Vaya revuelo se ha montado con lo de la memoria histórica! oigo mientras me muevo, como siempre vagando invisible por la ciudad, como espectador enganchado al gran hermano de la calle, de la gente corriente, de esa masa borrega y genial que llamamos sociedad.

¿vaya revuelo? y que esperábamos, se trata de abrir las heridas del pasado, levantar esa costra que es el miedo y desinfectar a fondo para poder cicatrizar, si es que se quiere, de una vez por todas.

Se dice que no hay porque remover el pasado, que es puro revanchismo, que a nadie le interesa ya. Quizá a quien sabe dónde descansan los huesos de su abuelo no le importe, pero es lo justo poder devolver, al menos metafóricamente, la dignidad a todos esos hombres y mujeres anónimos/as que murieron por sus ideales, por su patria, o por simple mala suerte.

Pero, puestos a asomarse al pasado hagámoslo bien y de una vez por todas, reconozcamos que no todos los muertos ni las atrocidades pertenecen a un sólo bando. Las guerras son siempre terribles, encarnizadas y deshumanizadoras luchas que sacan lo peor que el ser humano puede llegar a ser.

No obstante, no voy a caer en la facil posición neutra: "ya que todos lo hicimos mal, borrón y cuenta nueva". Es cierto que ambos bandos fueron la coartada de verdaderos asesinos, que en muchos casos ivan más hacia las rivalidades personales y familiares que en defensa de unos determinados ideales. Pero no es menos cierto que lo que llamamos guerra civil fué furto de un golpe de estado fallido, en contra del gobierno democráticamente elegido (en otra ocasión hablaré de mi particular opinión sobre la democracia), y que para colmo, si con una guerra no fuera suficiente, se saldó con otros 40 años (nada menos) de represión, asesinatos masivos e indiscirminados, y varias generaciones sometidas al yugo fascio y paternalista del llamado Generalísimo.
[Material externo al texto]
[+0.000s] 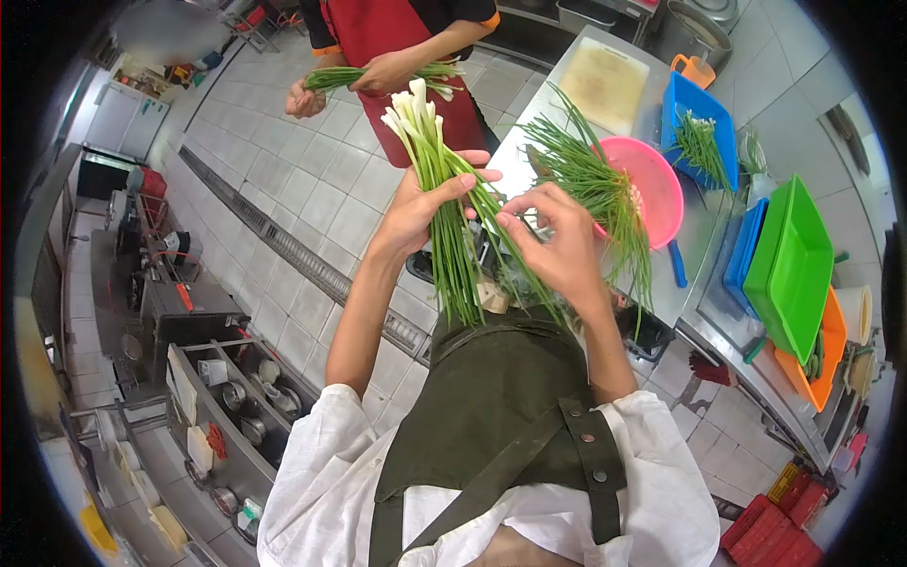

Obviando éste tema, ya por todos archiconocido, y en ocasiones demasiado utilizado contra cualquier pensamiento divergente al actual neo-socialismo (por llamarlo de algún modo) mayoritario en nuestra sociedad (Es muy facil, basta con que llames facha al primero que no esté de acuerdo contigo y automáticamente tendrás la razón, aunque en realidad seas tu el intransigente).

Con todo este rollo lo único que quiero resaltar es que una Ley de Memoria Histórica es necesaria, es más, lo realmente necesario es un debate profundo y autocrítico en nuestra sociedad sobre como hemos gestionado nuestra verguenza, nuestro odio, y nuestro miedo colectivo.

A fin de cuentas todos somos hijos de aquella España, igual que somos nietos de esa sociedad lúgubre de que Goya nos dejó testimonio en sus "pinturas negras". ¿Y que podemos esperar de un país nacido del racismo (expulsión de los musulmanes de Granada) y la explotación de los pueblos indígenas (descubrimiento de América)?

Seamos conscientes de nuestra historia, y capaces de curar nuestras heridas con el bálsamo del tiempo y la sabiduría que los errores pasados nos otorgan, pues esa es nuestra historia y nuestro mayor logro.